Essa atividade segue um cronograma anual e, na modalidade técnica-comercial, avalia a manutenção dos equipamentos, a operação e o atendimento aos clientes.

Nesse contexto, a Fiscalização dos Serviços de Eletricidade é composta pela execução de 3 etapas: Monitoramento, Análise e Ação Fiscalizadora.

  • i) Monitoramento – utiliza-se de inteligência analítica para identificar indícios de prestação inadequada dos serviços concedidos, bem como do
    comportamento dos Agentes que impõe maior risco ao setor elétrico e à sociedade.
  • ii) Análise (inspeções in loco) – ANEEL atua junto aos Agentes para que haja a regularização da prestação de modo célere e de baixo custo administrativo, por meio da pactuação de Plano de Resultados, em que são exigidas ações e o atingimento de metas.
  • iii) Ação Fiscalizadora (inspeções in loco) – Pode culminar com a aplicação de sanções administrativas, tais como multas e caducidade.

A SE Macapá, não foi selecionada para ter Plano de Resultados até este ano em função da pouca quantidade de desligamentos no passado.. Apenas em 2020 houve desligamentos com corte de carga, em uma instalação que opera desde 2015.

Porém, diante do caso grave como o do blecaute do dia 3 de novembro no Amapá, em que as consequências perduram até hoje, é aberta fiscalização específica para apurar os incidentes.

Durante a apuração, a empresa é notificada para fazer os esclarecimentos necessários, respeitando-se o princípio do contraditório e da ampla defesa.
Se for constatada falha de planejamento, de operação ou de manutenção, as penalidades vão de advertência à multa de até 2% do faturamento anual da empresa, conforme estabelecido pelo inciso 10 da Lei 9.427/1996, regulamentada pela Resolução nº 846/2019 da Aneel.

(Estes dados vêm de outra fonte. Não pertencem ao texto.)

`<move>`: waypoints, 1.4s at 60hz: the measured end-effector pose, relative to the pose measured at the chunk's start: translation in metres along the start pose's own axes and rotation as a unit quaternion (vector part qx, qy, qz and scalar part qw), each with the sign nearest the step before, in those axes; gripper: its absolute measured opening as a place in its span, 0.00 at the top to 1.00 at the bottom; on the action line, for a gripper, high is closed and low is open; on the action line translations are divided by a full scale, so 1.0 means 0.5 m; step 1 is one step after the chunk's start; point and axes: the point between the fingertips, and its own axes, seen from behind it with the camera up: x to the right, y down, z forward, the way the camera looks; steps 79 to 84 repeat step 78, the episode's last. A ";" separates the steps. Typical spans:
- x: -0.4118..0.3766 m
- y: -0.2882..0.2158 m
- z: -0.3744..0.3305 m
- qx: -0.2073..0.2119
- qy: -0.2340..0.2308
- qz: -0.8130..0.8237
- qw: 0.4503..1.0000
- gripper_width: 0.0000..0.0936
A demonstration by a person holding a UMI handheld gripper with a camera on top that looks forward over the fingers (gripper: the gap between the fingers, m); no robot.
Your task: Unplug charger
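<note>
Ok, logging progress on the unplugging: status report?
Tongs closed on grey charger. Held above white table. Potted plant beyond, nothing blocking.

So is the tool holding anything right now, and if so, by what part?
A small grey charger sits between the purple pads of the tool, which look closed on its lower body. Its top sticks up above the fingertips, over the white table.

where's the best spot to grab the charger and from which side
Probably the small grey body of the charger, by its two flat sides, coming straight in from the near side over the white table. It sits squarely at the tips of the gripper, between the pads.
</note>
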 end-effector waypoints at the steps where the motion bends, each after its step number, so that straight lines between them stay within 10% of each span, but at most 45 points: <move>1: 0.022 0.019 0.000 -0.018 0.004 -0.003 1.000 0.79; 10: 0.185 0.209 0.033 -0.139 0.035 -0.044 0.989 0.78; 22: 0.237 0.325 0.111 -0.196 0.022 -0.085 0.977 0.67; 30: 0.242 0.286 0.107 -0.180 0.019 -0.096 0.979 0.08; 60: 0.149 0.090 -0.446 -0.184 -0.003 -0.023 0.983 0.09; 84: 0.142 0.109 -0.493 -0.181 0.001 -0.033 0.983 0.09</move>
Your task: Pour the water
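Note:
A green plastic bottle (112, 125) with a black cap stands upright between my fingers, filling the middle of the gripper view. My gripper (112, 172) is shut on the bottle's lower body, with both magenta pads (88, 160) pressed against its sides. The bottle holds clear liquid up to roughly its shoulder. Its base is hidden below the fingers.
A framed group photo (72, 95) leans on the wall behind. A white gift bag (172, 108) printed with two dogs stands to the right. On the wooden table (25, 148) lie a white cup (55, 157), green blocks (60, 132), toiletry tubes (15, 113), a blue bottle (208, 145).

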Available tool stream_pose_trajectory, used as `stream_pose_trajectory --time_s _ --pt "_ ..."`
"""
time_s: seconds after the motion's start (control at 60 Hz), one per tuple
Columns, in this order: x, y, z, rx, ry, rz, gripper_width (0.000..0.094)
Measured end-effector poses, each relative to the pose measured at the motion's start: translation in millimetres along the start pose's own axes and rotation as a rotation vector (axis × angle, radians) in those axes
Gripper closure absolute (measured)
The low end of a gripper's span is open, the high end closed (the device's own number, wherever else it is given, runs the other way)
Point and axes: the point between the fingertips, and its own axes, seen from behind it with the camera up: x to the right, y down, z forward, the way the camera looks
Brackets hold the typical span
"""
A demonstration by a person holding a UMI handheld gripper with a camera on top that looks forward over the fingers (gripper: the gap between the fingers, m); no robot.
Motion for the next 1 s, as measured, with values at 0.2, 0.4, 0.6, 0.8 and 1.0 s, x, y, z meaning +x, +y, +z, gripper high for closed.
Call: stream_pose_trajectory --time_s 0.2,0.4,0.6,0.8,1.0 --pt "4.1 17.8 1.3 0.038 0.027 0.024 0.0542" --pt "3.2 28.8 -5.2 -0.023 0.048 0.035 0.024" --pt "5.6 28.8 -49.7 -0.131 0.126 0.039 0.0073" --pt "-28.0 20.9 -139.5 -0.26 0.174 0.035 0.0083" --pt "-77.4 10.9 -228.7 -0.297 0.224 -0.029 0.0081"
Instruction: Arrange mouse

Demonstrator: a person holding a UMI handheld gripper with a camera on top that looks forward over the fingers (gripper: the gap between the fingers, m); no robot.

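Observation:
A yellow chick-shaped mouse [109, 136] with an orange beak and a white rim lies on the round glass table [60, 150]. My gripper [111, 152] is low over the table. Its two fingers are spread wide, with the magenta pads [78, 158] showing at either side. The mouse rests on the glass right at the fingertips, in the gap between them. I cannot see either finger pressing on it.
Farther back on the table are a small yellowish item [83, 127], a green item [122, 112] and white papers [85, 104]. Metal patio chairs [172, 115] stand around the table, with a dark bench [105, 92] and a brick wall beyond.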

A penalidade não encerra a obrigação do agente de efetuar as correções necessárias para sanar o problema. A empresa pode recorrer da penalidade à diretoria da Aneel – que avaliará o recurso em reunião pública. A decisão da diretoria é a última instância na esfera administrativa.

Ações da ANEEL na fiscalização da prestação do serviço na LMTE

De 2014 para cá, portanto em 6 anos de existência, a ANEEL já realizou na LMTE:

  • Monitoramento mensal dos desligamentos de todas as instalações do contrato
  • Celebração de 2 Planos de Resultados (SE Oriximiná)
  • 02 ações fiscalizadoras in loco
  • Um Auto de Infração de R$ 460.000,00 (SE Oriximiná)

Regulação Econômica

  • A ANEEL possui norma que trata da qualidade do serviço relacionado à disponibilidade das instalações
  • A receita da concessionária é reduzida quando há indisponibilidade de instalações
  • Incentivo regulatório para aumentar a disponibilidade das instalações
  • Há limites de desconto por Função Transmissão (25%)
  • Se após o limite a instalação permanecer 30 dias indisponível, a receita mensal será suspensa.